Em um encontro realizado em 12 de maio, Toffoli já havia renunciado à relatoria do processo. Subsequentemente, outros ministros do STF emitiram um comunicado oficial indicando que não havia motivos para questionar a imparcialidade do ministro.
A reunião foi convocada por Fachin após a Polícia Federal (PF) apresentar ao chefe da Corte um relatório que apontava menções a Toffoli em uma comunicação no celular de Daniel Vorcaro, proprietário do Banco Master, cujo aparelho foi apreendido.
Com o afastamento de Toffoli da relatoria, o ministro André Mendonça foi designado para conduzir o inquérito referente ao Banco Master.

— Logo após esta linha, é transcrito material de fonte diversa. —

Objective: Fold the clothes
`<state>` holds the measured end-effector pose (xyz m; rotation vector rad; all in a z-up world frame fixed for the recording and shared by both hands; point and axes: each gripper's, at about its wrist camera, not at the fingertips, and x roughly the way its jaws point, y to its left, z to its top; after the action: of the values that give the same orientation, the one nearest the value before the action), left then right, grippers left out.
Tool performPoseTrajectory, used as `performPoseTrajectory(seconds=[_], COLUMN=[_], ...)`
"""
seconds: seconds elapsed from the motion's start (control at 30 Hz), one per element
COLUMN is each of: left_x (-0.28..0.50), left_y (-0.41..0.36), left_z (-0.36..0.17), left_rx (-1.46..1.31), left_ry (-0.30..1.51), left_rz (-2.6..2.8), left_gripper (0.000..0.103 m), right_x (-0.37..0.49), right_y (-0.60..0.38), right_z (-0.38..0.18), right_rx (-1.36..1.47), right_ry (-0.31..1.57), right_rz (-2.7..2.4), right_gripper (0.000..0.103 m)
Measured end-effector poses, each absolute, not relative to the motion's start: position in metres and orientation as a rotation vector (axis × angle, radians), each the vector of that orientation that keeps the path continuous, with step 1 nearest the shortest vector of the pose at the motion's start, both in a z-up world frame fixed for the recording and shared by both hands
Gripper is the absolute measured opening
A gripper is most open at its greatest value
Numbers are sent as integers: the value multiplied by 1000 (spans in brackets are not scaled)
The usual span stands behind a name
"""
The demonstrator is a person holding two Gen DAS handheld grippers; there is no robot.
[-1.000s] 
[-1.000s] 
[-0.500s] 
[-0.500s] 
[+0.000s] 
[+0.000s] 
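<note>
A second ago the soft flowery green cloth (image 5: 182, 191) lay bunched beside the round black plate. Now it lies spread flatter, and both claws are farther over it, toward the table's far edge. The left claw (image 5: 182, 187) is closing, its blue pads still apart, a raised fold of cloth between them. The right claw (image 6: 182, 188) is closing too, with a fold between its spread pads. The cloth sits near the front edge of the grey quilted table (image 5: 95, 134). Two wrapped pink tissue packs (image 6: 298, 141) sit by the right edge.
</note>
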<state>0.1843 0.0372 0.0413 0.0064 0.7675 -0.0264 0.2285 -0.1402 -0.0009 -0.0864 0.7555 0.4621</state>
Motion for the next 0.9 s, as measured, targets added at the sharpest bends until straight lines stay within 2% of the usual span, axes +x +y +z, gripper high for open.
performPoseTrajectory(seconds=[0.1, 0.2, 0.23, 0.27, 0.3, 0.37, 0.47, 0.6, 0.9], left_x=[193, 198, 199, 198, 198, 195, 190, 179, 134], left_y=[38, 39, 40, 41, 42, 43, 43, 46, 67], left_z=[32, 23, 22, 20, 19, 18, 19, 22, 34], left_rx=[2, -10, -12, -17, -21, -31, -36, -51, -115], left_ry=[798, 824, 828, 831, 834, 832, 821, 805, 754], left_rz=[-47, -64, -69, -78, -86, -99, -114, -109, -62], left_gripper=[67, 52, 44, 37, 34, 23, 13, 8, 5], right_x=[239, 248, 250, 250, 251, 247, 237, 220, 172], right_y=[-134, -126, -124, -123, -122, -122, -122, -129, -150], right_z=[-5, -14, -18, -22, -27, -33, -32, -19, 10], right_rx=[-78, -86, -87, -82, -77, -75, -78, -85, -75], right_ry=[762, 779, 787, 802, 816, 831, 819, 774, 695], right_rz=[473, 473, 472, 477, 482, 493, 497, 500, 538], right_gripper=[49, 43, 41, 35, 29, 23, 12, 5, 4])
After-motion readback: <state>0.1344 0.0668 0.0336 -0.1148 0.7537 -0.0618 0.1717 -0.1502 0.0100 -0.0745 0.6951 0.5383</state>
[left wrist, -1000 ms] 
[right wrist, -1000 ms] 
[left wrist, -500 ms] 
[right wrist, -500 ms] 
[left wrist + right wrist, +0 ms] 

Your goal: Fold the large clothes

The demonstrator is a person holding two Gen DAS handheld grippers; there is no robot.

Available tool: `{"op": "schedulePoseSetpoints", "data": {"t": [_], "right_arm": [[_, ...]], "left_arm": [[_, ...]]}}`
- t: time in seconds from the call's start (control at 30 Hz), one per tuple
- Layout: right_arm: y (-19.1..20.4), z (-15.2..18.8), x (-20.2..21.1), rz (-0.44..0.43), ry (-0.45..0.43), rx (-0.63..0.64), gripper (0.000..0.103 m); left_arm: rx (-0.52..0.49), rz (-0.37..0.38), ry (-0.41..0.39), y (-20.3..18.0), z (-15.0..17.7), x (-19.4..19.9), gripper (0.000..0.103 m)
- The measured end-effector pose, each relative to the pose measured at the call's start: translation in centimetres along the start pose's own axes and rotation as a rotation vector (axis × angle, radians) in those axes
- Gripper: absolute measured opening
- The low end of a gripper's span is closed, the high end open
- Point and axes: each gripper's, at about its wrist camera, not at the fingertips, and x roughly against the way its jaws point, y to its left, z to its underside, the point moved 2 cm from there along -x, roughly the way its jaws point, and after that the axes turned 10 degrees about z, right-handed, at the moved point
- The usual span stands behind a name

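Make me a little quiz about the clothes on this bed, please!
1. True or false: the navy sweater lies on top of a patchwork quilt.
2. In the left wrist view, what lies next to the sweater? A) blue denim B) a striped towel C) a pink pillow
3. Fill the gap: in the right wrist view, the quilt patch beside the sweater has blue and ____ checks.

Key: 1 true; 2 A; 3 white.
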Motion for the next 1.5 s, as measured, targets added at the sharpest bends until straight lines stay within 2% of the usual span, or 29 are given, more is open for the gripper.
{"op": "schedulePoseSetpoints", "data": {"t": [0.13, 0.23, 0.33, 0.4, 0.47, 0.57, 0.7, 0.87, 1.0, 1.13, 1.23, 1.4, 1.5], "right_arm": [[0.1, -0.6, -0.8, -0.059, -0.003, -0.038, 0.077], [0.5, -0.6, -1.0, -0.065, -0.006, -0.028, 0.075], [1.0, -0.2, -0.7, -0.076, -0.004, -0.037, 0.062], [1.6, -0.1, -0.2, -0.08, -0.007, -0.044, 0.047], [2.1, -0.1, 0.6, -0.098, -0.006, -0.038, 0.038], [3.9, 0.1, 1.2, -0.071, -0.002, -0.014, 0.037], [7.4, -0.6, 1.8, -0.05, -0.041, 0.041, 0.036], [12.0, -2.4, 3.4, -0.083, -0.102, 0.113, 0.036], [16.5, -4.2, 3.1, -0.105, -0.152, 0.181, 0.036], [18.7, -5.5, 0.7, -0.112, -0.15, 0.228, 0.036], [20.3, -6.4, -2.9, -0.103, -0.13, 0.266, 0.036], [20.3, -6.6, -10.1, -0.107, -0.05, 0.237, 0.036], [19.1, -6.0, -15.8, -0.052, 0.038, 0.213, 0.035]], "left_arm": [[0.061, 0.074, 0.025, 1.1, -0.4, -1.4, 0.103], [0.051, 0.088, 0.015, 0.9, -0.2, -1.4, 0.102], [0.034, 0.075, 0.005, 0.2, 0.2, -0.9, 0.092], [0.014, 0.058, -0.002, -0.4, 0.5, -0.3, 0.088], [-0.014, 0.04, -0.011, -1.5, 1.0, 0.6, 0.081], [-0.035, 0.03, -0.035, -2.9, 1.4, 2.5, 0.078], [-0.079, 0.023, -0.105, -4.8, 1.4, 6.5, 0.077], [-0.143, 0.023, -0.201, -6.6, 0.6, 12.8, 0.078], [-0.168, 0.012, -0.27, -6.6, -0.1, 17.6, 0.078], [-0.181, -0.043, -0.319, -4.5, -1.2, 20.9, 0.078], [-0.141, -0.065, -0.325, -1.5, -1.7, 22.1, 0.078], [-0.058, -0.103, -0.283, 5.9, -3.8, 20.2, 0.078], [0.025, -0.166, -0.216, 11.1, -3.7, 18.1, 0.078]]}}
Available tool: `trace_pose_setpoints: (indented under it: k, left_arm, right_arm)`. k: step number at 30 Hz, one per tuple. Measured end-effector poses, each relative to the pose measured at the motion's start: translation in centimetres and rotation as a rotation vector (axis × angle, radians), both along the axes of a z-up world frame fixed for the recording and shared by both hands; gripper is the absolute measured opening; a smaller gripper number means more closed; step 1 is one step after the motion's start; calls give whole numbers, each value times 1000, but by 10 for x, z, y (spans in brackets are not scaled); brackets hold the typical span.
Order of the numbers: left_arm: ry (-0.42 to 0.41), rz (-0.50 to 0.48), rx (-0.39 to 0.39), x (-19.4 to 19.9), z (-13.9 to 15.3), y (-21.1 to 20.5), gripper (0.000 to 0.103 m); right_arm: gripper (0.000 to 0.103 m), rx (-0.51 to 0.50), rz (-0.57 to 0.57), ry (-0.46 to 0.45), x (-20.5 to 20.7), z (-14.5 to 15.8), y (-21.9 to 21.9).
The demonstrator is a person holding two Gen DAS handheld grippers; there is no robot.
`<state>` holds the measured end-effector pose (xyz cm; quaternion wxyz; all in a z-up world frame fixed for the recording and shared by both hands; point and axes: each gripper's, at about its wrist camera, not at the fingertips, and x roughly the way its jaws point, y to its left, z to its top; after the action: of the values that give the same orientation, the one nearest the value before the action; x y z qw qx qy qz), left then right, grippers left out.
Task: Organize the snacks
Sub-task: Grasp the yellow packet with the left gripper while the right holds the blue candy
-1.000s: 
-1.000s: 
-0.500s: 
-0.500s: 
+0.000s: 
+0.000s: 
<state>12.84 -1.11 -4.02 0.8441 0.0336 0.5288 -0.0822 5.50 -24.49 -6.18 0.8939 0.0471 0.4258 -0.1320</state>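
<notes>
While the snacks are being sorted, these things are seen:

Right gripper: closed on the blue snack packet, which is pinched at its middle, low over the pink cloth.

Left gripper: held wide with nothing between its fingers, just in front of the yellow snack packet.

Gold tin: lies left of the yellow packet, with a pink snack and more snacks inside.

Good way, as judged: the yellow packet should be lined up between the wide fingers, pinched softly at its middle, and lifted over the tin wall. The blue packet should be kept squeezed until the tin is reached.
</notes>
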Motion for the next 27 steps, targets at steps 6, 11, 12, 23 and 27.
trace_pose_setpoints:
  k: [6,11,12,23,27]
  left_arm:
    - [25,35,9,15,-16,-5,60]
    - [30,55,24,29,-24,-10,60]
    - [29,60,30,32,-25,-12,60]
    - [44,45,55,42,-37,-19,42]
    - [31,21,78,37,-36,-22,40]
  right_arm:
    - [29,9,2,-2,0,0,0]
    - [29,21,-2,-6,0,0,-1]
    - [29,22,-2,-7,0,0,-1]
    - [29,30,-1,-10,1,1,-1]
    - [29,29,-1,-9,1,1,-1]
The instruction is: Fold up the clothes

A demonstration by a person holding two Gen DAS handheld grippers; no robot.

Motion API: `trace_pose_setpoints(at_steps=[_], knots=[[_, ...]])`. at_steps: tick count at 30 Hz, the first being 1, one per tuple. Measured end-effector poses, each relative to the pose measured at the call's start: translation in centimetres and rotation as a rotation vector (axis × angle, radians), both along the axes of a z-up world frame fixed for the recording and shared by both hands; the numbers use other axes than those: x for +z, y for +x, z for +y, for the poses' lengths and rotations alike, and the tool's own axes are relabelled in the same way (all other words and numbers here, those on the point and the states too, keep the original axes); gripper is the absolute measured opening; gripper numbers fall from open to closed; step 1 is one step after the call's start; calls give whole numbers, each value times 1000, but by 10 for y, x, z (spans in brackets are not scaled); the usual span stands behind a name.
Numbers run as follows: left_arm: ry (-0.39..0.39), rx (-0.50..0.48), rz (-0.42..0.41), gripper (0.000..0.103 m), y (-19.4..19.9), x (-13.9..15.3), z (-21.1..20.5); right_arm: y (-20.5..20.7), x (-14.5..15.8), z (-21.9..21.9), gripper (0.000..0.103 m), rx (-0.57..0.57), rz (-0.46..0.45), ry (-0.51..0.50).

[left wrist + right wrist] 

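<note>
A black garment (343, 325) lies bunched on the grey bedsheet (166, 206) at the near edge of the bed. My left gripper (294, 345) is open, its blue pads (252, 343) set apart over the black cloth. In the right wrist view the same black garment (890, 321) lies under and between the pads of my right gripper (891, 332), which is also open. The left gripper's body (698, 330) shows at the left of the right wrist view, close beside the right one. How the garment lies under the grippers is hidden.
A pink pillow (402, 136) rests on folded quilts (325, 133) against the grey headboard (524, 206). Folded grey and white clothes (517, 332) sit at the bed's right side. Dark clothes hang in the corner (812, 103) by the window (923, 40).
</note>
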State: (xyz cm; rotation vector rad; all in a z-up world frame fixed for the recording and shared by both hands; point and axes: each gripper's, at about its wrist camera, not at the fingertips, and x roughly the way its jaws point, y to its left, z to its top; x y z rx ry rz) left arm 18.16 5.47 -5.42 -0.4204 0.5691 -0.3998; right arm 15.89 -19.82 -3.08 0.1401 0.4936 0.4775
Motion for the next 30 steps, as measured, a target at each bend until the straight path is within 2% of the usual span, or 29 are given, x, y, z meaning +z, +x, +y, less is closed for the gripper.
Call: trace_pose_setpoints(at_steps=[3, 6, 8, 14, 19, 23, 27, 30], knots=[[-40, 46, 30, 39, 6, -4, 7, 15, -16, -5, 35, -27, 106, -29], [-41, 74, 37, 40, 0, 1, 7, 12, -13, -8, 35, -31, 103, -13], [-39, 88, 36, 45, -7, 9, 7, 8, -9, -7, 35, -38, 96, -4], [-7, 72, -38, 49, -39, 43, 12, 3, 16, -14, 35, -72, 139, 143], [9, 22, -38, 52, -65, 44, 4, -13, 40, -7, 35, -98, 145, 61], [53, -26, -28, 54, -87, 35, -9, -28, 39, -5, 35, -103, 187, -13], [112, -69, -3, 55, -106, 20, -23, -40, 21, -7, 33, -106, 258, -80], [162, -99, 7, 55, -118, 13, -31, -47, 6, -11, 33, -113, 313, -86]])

Durante sua atuação como relator, o ministro Dias Toffoli enfrentou críticas por manter a posição após reportagens indicarem que a Polícia Federal identificou irregularidades em um fundo de investimento associado ao Banco Master, o qual adquiriu uma participação no resort Tayayá. Este empreendimento, situado no Paraná, pertencia a familiares do ministro.
Toffoli admitiu ser um dos sócios da companhia que comercializou a participação no resort, porém, afirmou não ter recebido qualquer quantia de Daniel Vorcaro nem possuir laços de amizade com o banqueiro.